- **YOUR ASSIGNMENT**:
Search the data below for "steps"; list each line that holds it.

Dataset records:
= Beginning of Section =

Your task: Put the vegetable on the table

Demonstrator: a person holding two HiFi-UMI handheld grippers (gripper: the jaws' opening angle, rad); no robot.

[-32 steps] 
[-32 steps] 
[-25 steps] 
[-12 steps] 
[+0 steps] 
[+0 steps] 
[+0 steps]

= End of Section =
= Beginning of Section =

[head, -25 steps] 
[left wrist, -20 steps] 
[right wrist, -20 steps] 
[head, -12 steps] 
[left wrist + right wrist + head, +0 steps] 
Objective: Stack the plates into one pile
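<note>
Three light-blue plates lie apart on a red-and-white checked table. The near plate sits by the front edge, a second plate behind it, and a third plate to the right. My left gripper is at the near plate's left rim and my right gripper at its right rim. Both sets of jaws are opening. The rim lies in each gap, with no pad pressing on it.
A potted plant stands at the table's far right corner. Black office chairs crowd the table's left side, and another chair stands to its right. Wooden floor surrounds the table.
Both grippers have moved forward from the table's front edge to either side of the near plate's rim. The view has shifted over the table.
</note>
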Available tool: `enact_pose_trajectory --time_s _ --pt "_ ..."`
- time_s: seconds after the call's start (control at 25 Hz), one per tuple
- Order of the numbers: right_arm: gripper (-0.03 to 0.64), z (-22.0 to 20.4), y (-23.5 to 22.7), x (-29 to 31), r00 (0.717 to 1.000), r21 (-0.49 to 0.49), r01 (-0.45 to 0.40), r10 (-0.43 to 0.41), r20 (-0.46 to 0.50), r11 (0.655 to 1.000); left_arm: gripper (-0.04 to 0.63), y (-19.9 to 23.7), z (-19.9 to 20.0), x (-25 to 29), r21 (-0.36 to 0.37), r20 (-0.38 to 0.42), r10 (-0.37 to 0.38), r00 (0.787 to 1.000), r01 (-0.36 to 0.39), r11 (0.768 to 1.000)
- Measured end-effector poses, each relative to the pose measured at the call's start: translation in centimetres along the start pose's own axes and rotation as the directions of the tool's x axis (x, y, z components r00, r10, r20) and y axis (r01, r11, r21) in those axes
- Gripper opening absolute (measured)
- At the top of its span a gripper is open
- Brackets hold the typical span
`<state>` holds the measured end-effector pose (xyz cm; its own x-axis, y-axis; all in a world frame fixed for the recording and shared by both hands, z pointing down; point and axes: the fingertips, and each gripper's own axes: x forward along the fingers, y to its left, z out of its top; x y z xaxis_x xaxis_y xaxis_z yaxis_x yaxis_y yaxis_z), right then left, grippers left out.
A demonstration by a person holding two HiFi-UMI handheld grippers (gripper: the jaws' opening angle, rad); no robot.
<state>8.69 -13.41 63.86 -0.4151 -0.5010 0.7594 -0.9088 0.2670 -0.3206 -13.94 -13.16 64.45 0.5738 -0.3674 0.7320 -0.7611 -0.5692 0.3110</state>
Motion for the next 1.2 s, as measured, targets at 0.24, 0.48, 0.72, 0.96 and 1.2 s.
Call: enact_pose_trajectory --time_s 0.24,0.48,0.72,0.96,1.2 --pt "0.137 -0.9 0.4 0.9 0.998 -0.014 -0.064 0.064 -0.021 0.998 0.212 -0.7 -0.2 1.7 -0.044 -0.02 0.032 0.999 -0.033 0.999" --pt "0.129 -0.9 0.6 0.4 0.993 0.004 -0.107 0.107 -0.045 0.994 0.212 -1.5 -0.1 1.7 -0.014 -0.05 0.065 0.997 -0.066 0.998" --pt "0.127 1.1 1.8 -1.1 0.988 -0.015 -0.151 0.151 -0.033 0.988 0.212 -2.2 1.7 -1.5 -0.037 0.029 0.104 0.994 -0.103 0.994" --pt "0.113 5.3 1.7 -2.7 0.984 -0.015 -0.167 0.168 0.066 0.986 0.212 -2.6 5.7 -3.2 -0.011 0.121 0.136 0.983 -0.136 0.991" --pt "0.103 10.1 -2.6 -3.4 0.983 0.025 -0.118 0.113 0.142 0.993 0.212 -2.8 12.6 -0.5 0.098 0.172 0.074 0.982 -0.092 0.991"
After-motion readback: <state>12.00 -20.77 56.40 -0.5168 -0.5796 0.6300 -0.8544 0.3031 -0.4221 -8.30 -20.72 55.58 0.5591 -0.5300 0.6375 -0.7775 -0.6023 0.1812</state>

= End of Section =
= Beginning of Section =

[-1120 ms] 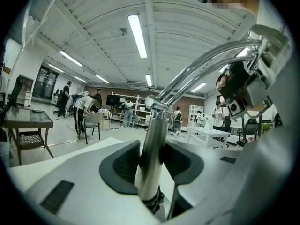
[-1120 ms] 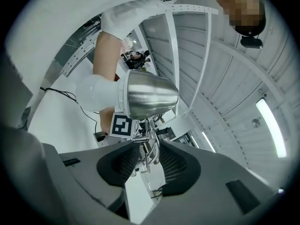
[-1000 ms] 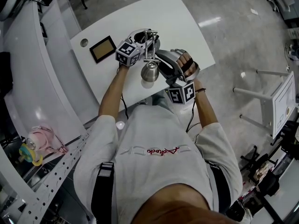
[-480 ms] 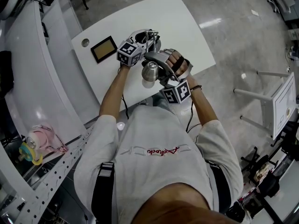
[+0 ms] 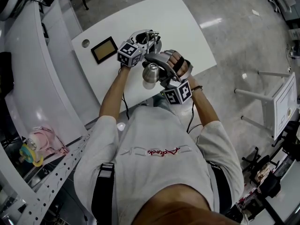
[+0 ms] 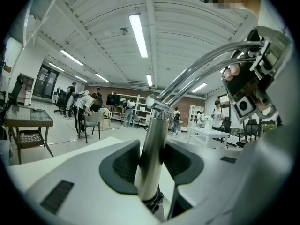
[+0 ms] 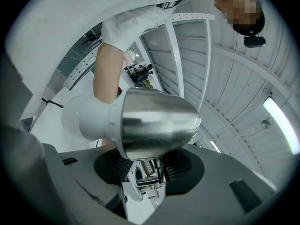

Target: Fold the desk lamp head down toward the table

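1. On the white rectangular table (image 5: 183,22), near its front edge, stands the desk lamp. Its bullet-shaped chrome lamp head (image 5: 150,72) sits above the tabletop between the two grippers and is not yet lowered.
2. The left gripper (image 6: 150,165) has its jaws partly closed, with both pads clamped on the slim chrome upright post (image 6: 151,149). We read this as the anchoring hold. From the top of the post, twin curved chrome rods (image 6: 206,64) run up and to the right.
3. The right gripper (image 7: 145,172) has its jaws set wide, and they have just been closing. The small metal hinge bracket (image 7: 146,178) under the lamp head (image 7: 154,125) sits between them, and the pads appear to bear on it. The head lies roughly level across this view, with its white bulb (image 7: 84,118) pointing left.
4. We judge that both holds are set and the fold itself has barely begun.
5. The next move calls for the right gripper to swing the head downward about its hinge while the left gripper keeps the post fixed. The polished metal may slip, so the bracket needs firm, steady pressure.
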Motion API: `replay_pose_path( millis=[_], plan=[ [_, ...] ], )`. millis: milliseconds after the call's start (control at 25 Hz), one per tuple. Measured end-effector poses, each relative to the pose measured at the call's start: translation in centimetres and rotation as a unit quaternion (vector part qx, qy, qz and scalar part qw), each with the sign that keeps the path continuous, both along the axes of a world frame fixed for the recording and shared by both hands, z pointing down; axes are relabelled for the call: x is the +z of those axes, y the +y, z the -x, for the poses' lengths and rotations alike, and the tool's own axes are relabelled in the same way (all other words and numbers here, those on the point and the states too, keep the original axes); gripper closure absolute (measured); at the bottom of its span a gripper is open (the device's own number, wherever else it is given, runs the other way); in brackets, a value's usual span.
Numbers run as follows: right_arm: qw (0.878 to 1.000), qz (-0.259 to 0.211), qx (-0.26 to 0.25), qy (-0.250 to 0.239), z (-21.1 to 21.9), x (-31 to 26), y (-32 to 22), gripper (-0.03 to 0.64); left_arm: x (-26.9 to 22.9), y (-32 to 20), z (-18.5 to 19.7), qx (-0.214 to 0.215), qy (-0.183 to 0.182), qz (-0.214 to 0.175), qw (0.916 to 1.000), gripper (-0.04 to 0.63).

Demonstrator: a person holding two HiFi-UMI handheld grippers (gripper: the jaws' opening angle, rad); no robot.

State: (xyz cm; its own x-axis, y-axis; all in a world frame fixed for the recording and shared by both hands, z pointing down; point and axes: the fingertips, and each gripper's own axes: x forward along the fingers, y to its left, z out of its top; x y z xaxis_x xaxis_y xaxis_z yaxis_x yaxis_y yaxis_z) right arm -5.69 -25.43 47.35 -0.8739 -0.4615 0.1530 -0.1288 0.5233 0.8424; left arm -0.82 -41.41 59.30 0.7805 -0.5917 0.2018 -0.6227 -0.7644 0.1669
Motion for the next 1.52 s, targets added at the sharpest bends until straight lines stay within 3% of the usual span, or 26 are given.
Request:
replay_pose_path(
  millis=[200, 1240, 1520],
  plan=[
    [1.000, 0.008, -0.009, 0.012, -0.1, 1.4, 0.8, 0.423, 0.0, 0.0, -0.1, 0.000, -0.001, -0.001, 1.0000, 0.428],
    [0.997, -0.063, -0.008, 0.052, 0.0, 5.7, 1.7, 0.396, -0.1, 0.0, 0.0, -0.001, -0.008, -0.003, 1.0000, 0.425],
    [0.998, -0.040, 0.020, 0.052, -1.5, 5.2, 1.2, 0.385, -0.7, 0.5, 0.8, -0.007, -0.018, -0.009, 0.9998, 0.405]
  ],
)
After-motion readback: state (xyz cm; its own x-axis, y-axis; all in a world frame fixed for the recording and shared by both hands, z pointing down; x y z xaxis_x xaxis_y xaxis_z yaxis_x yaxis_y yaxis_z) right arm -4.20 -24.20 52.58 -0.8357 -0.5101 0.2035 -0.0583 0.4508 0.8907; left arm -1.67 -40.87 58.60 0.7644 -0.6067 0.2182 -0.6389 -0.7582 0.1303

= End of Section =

- **ANSWER TO THE PROBLEM**:
[-32 steps] 
[-32 steps] 
[-25 steps] 
[-12 steps] 
[+0 steps] 
[+0 steps] 
[+0 steps]
[head, -25 steps] 
[left wrist, -20 steps] 
[right wrist, -20 steps] 
[head, -12 steps] 
[left wrist + right wrist + head, +0 steps] 

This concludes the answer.